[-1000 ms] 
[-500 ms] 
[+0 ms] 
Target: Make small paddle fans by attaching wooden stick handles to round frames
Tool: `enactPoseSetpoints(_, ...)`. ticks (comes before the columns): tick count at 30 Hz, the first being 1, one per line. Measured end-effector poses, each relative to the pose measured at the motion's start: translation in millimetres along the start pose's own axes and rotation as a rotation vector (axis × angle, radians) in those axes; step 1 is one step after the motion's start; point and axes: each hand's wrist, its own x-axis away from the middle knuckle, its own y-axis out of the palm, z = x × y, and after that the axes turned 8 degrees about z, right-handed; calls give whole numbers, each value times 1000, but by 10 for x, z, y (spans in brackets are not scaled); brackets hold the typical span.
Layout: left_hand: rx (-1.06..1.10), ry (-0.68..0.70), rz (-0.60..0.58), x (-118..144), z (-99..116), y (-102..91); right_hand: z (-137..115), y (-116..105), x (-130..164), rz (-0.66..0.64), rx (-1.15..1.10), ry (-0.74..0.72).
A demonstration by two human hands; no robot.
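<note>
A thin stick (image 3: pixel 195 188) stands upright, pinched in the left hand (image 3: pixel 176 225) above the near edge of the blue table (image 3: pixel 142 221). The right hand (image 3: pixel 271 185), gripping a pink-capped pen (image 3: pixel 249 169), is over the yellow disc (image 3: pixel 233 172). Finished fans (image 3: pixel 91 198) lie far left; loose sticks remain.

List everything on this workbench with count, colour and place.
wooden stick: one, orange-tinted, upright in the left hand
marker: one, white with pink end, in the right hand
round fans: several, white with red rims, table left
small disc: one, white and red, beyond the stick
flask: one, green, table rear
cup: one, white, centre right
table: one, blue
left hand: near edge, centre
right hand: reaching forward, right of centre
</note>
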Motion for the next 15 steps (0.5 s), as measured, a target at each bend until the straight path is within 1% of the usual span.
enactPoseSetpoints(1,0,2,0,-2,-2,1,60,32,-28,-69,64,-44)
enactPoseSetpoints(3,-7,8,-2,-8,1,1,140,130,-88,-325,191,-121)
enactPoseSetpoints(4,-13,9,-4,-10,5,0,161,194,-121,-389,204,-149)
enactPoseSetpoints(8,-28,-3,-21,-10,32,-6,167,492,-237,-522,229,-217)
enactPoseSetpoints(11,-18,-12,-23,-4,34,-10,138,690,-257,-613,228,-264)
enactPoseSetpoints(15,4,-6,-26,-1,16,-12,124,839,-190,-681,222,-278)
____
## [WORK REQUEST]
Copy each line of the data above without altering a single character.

## [ANSWER SECTION]
[-1000 ms] 
[-500 ms] 
[+0 ms] 
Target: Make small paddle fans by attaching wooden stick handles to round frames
Tool: `enactPoseSetpoints(_, ...)`. ticks (comes before the columns): tick count at 30 Hz, the first being 1, one per line. Measured end-effector poses, each relative to the pose measured at the motion's start: translation in millimetres along the start pose's own axes and rotation as a rotation vector (axis × angle, radians) in those axes; step 1 is one step after the motion's start; point and axes: each hand's wrist, its own x-axis away from the middle knuckle, its own y-axis out of the palm, z = x × y, and after that the axes turned 8 degrees about z, right-handed; calls give whole numbers, each value times 1000, but by 10 for x, z, y (spans in brackets are not scaled); brackets hold the typical span.
Layout: left_hand: rx (-1.06..1.10), ry (-0.68..0.70), rz (-0.60..0.58), x (-118..144), z (-99..116), y (-102..91); right_hand: z (-137..115), y (-116..105), x (-130..164), rz (-0.66..0.64), rx (-1.15..1.10), ry (-0.74..0.72).
A demonstration by two human hands; no robot.
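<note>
A thin stick (image 3: pixel 195 188) stands upright, pinched in the left hand (image 3: pixel 176 225) above the near edge of the blue table (image 3: pixel 142 221). The right hand (image 3: pixel 271 185), gripping a pink-capped pen (image 3: pixel 249 169), is over the yellow disc (image 3: pixel 233 172). Finished fans (image 3: pixel 91 198) lie far left; loose sticks remain.

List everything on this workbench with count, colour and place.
wooden stick: one, orange-tinted, upright in the left hand
marker: one, white with pink end, in the right hand
round fans: several, white with red rims, table left
small disc: one, white and red, beyond the stick
flask: one, green, table rear
cup: one, white, centre right
table: one, blue
left hand: near edge, centre
right hand: reaching forward, right of centre
</note>
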Motion for the next 15 steps (0.5 s), as measured, a target at each bend until the straight path is within 1% of the usual span.
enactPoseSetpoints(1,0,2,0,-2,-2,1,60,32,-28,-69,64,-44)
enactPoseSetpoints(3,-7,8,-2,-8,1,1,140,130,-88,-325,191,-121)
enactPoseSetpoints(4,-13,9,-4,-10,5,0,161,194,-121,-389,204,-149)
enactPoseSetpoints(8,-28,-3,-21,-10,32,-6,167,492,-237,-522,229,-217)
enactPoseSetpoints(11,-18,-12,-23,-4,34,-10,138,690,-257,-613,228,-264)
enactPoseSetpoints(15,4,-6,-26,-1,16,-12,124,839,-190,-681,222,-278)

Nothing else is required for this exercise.